We think each paragraph of the complaint was sufficient to withstand the demurrer. As bearing upon the questions in this case, we cite Van Alen v. American Nat. Bank, 52 N. Y. 1; Harrison, Rec., v. Wright, 100 Ind. 515, and cases cited, 50 Am. Rep. 805; Weaver v. Trustees, 28 Ind. 112, 120; Milbank v. Jones, 127 N. Y. 370; Dix v. Akers, 30 Ind. 431; Com’s of Sinking Fund v. Walker et al., 6 How. (Miss.) 143, 38 Am. Dec. 433; Rinker v. Bissell, Trus., 90 Ind. 375; Pomeroy’s Remedies, sections 172, 174.

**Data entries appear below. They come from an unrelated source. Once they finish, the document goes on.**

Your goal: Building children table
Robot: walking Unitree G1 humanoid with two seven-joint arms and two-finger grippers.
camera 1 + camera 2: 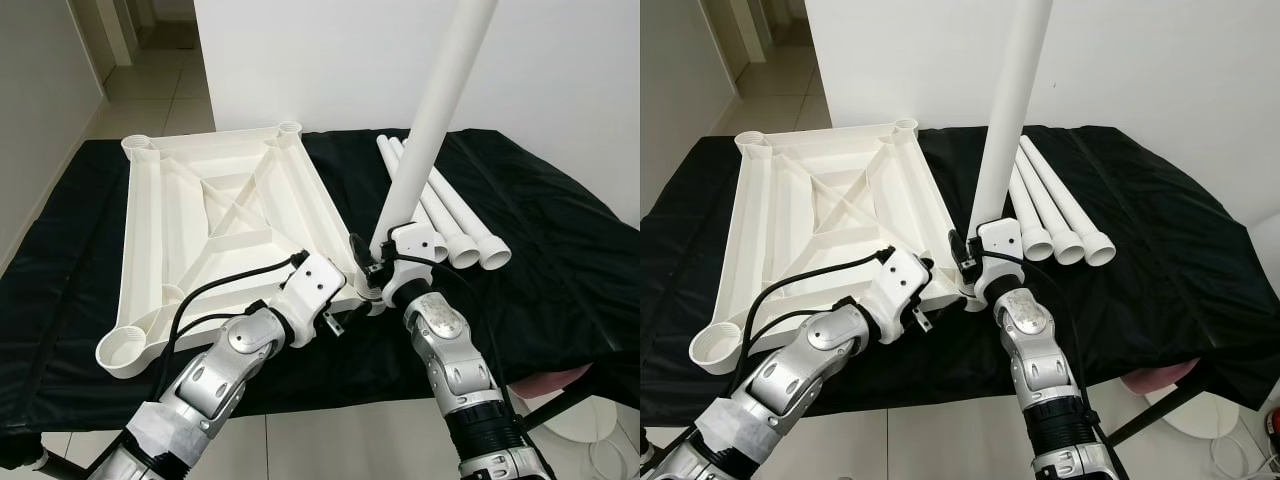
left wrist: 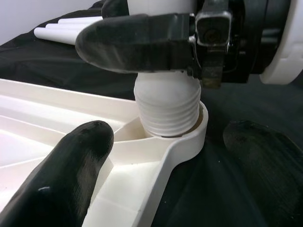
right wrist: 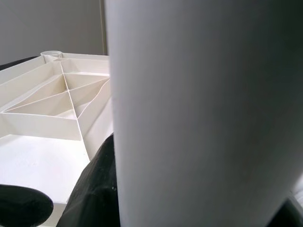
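Nearest the robot, the left gripper (image 1: 352, 312) sits at the near corner of the upturned white tabletop (image 1: 215, 215), its black fingers (image 2: 71, 175) spread apart and holding nothing, one lying over the ribbed underside and the other out over the black cloth (image 1: 560, 270). Just beyond it, the right gripper (image 1: 373, 262) is clamped around the lower end of a long white table leg (image 1: 435, 110), which stands nearly upright, leaning slightly away to the right. In the left wrist view the leg's threaded end (image 2: 168, 111) sits in the corner socket (image 2: 189, 137), with several threads showing above the rim, so by my reading the leg is entered but not screwed home. The chief risk is cross-threading: since the leg leans, turning it now could bite the threads askew and jam it. A weak hold on so tall a leg could also let it topple, and an unsteadied tabletop may slide on the cloth as the leg is twisted. Farther back, three spare legs (image 1: 455, 215) lie side by side on the cloth to the right of the tabletop, and another empty socket (image 1: 289, 129) shows at the far corner.
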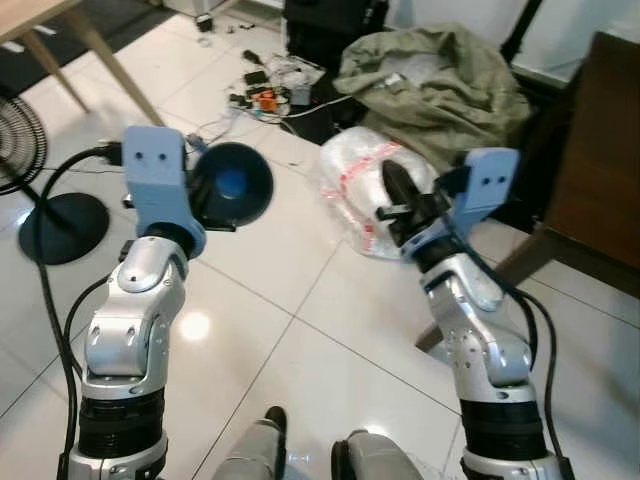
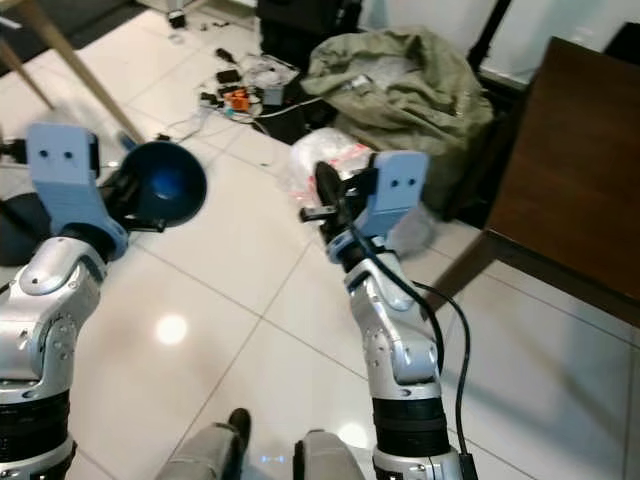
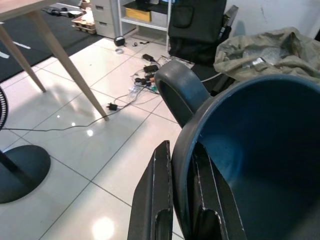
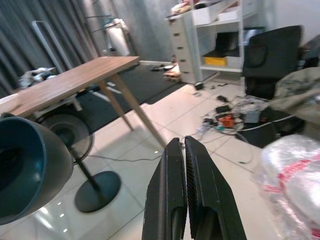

The assignment of errors in the general term of the superior court did not contain the name of Gapen. Appellant bank moved the superior court in general term to dismiss the appeal for that reason, which motion was overruled, and appellee was permitted to, and did, amend the assignment of errors by inserting Gapen’s name as an appellee. We think there was no error in this action of the court. It has been held by this court that appeals to the general term of the superior court are governed by the statutes concerning appeals to this court, but not that they are governed by the rules of this court. There is no. statute concerning appeals to this court violated by any *506action or ruling of the general term. Neither is it shown that any rule of the general term was disregarded or set at naught.

The general term of the superior court did not err in reversing the judgment of the special term, with instructions to overrule the demurrer of the Meridian National Bank to each paragraph of the amended and supplemental complaint. There is no available error in the record.

The judgment of the general term is affirmed, with instructions to the special term of the superior court to overrule the demurrer of the Meridian National Bank to each paragraph of the amended and supplemental complaint, in compliance with the judgment of the general term.